-------- RAW DATA

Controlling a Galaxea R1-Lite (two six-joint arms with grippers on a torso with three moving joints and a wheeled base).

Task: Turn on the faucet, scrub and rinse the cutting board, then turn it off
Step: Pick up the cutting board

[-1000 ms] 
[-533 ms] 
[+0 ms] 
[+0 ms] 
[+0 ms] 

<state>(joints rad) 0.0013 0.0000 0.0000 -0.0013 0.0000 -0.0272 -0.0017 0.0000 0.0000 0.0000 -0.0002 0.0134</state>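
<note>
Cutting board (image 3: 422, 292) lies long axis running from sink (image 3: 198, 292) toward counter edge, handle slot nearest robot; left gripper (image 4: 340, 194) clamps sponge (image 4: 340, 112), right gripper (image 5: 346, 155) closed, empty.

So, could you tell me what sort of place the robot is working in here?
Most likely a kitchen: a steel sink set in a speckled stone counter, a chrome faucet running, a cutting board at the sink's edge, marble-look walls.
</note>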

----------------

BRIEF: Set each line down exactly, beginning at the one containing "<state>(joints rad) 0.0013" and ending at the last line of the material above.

TASK SOLUTION:
<state>(joints rad) 0.0013 0.0000 0.0000 -0.0013 0.0000 -0.0272 -0.0017 0.0000 0.0000 0.0000 -0.0002 0.0134</state>
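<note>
Cutting board (image 3: 422, 292) lies long axis running from sink (image 3: 198, 292) toward counter edge, handle slot nearest robot; left gripper (image 4: 340, 194) clamps sponge (image 4: 340, 112), right gripper (image 5: 346, 155) closed, empty.

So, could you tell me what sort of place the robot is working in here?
Most likely a kitchen: a steel sink set in a speckled stone counter, a chrome faucet running, a cutting board at the sink's edge, marble-look walls.
</note>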

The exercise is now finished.